- WORK INSTRUCTION
Print the records exactly. Every mark must remain.

- MATERIAL FOR THE TASK
==========

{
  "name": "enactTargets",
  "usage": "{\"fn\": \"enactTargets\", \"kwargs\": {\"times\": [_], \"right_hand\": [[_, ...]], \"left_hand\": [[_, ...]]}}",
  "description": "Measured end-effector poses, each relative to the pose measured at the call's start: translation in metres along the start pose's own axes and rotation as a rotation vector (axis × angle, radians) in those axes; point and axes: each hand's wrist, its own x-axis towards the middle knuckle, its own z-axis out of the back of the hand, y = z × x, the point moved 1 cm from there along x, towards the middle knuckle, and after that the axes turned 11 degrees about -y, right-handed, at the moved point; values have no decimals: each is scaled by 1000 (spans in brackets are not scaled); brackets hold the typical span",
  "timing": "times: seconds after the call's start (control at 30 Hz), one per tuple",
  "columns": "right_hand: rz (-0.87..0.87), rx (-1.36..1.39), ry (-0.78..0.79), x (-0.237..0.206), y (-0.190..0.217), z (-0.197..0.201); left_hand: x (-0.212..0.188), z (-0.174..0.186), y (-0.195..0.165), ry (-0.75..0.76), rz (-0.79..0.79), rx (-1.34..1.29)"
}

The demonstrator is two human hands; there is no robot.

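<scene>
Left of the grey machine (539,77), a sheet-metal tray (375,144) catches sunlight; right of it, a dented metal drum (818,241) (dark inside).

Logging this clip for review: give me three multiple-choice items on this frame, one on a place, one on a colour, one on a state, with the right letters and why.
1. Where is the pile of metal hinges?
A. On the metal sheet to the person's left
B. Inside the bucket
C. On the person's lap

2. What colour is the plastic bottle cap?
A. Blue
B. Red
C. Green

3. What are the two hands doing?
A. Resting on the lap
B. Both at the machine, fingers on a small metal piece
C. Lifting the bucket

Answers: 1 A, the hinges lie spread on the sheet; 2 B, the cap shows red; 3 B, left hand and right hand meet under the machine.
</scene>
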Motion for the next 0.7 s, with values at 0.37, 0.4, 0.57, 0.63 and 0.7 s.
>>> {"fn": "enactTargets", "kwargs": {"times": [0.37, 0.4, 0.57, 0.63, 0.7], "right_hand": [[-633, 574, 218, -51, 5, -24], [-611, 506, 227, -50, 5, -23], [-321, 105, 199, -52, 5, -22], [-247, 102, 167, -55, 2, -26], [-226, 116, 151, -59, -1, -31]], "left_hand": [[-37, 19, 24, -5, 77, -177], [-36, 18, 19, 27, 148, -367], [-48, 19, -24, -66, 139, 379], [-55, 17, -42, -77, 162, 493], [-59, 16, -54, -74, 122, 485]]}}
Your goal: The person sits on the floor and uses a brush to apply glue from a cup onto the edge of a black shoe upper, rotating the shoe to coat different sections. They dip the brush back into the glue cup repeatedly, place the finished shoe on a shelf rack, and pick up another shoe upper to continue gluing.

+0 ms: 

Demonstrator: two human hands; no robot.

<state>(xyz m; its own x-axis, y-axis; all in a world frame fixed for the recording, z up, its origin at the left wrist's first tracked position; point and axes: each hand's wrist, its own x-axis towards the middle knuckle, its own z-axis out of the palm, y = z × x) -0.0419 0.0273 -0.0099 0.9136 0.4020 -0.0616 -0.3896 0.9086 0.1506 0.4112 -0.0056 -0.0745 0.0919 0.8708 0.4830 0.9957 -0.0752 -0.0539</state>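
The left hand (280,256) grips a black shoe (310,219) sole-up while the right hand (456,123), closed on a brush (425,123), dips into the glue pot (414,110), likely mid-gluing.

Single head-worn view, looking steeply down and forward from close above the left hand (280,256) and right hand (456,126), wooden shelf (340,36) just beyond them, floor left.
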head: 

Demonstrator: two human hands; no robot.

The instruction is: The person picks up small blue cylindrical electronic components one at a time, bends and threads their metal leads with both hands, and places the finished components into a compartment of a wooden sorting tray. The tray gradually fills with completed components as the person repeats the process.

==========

- TASK SOLUTION
{
  "name": "enactTargets",
  "usage": "{\"fn\": \"enactTargets\", \"kwargs\": {\"times\": [_], \"right_hand\": [[_, ...]], \"left_hand\": [[_, ...]]}}",
  "description": "Measured end-effector poses, each relative to the pose measured at the call's start: translation in metres along the start pose's own axes and rotation as a rotation vector (axis × angle, radians) in those axes; point and axes: each hand's wrist, its own x-axis towards the middle knuckle, its own z-axis out of the back of the hand, y = z × x, the point moved 1 cm from there along x, towards the middle knuckle, and after that the axes turned 11 degrees about -y, right-handed, at the moved point; values have no decimals: each is scaled by 1000 (spans in brackets are not scaled); brackets hold the typical span",
  "timing": "times: seconds after the call's start (control at 30 Hz), one per tuple",
  "columns": "right_hand: rz (-0.87..0.87), rx (-1.36..1.39), ry (-0.78..0.79), x (-0.237..0.206), y (-0.190..0.217), z (-0.197..0.201); left_hand: x (-0.212..0.188), z (-0.174..0.186), y (-0.195..0.165), ry (-0.75..0.76), rz (-0.79..0.79), rx (-1.34..1.29)"
}

The demonstrator is two human hands; there is no robot.

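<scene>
Left of the grey machine (539,77), a sheet-metal tray (375,144) catches sunlight; right of it, a dented metal drum (818,241) (dark inside).

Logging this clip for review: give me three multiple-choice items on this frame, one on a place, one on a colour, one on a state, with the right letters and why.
1. Where is the pile of metal hinges?
A. On the metal sheet to the person's left
B. Inside the bucket
C. On the person's lap

2. What colour is the plastic bottle cap?
A. Blue
B. Red
C. Green

3. What are the two hands doing?
A. Resting on the lap
B. Both at the machine, fingers on a small metal piece
C. Lifting the bucket

Answers: 1 A, the hinges lie spread on the sheet; 2 B, the cap shows red; 3 B, left hand and right hand meet under the machine.
</scene>
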Motion for the next 0.7 s, with values at 0.37, 0.4, 0.57, 0.63 and 0.7 s.
>>> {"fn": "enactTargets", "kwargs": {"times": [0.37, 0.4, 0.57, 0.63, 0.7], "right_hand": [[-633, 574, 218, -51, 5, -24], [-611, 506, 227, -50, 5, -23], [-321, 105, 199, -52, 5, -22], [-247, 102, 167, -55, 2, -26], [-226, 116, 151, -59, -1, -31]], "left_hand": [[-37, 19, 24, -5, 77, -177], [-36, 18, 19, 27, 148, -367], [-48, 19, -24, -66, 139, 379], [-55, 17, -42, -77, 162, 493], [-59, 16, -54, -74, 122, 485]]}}
Your goal: The person sits on the floor and uses a brush to apply glue from a cup onto the edge of a black shoe upper, rotating the shoe to coat different sections. They dip the brush back into the glue cup repeatedly, place the finished shoe on a shelf rack, and pick up another shoe upper to continue gluing.

+0 ms: 

Demonstrator: two human hands; no robot.

<state>(xyz m; its own x-axis, y-axis; all in a world frame fixed for the recording, z up, its origin at the left wrist's first tracked position; point and axes: each hand's wrist, its own x-axis towards the middle knuckle, its own z-axis out of the palm, y = z × x) -0.0419 0.0273 -0.0099 0.9136 0.4020 -0.0616 -0.3896 0.9086 0.1506 0.4112 -0.0056 -0.0745 0.0919 0.8708 0.4830 0.9957 -0.0752 -0.0539</state>
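The left hand (280,256) grips a black shoe (310,219) sole-up while the right hand (456,123), closed on a brush (425,123), dips into the glue pot (414,110), likely mid-gluing.

Single head-worn view, looking steeply down and forward from close above the left hand (280,256) and right hand (456,126), wooden shelf (340,36) just beyond them, floor left.
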head: 

Demonstrator: two human hands; no robot.

The instruction is: The person picks up small blue cylindrical electronic components one at a time, bends and threads their metal leads with both hands, and places the finished components into a compartment of a wooden sorting tray. The tray gradually fills with completed components as the person repeats the process.

No more work is needed on this answer.